The high dose rate sensing potential of a radiotherapy optical fiber dosimeter

Abstract

Abstract A perceived need exists for real-time dosimeters offering pulse-by-pulse temporal resolution to validate the delivery of the prescribed dose from clinical electron linear accelerators (linacs). In the case of linacs working at conventional (100–600 cGy/min) dose rates and operating in the bremsstrahlung mode, radioluminescence-emitting Ge-doped silica optical fibers have been shown to satisfy such demand. Ge-doped silica optical fiber scintillators measurements are made for a linac operating in the electron mode, delivering at dose rates up to 600 cGy/min.
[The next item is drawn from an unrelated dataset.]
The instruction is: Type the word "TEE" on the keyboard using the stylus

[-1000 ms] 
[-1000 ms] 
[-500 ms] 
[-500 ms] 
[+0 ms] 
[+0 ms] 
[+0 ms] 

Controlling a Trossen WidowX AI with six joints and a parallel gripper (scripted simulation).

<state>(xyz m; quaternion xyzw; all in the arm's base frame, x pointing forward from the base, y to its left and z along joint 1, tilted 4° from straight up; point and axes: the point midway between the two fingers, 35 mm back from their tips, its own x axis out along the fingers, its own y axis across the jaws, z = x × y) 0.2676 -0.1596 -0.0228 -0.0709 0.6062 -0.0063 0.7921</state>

The radioluminescence response of the material as a function of dose has been measured using a Photomultiplier Tube (PMT) with a photon-counting circuit capable of 1-200 µs gating time, demonstrating dose linearity (R2 = 0.99971). Time-resolved radiation dosimetry measurements for a wide range of electron beam energies (6, 9, 12, 15 and 18 MeV) are reported. Measurements using a Multi Pixel Photon Counter (MPPC) connected to an oscilloscope shows the absence of saturation in the time resolved signal, freedom from performance limitations of residual memory or afterglow effects. Individual pulses at different energies have been analysed in terms of rise- and decay-times. While obtaining a qualitative assessment of the variation in pulse sub-structure, the variations likely arising from internal pulse manipulation for handling linac power delivery. The results point not only to the use of Ge-doped optical fiber scintillator in time-resolved dosimetry at conventional dose rates but also potential for use at the greater dose-rates of FLASH radiotherapy.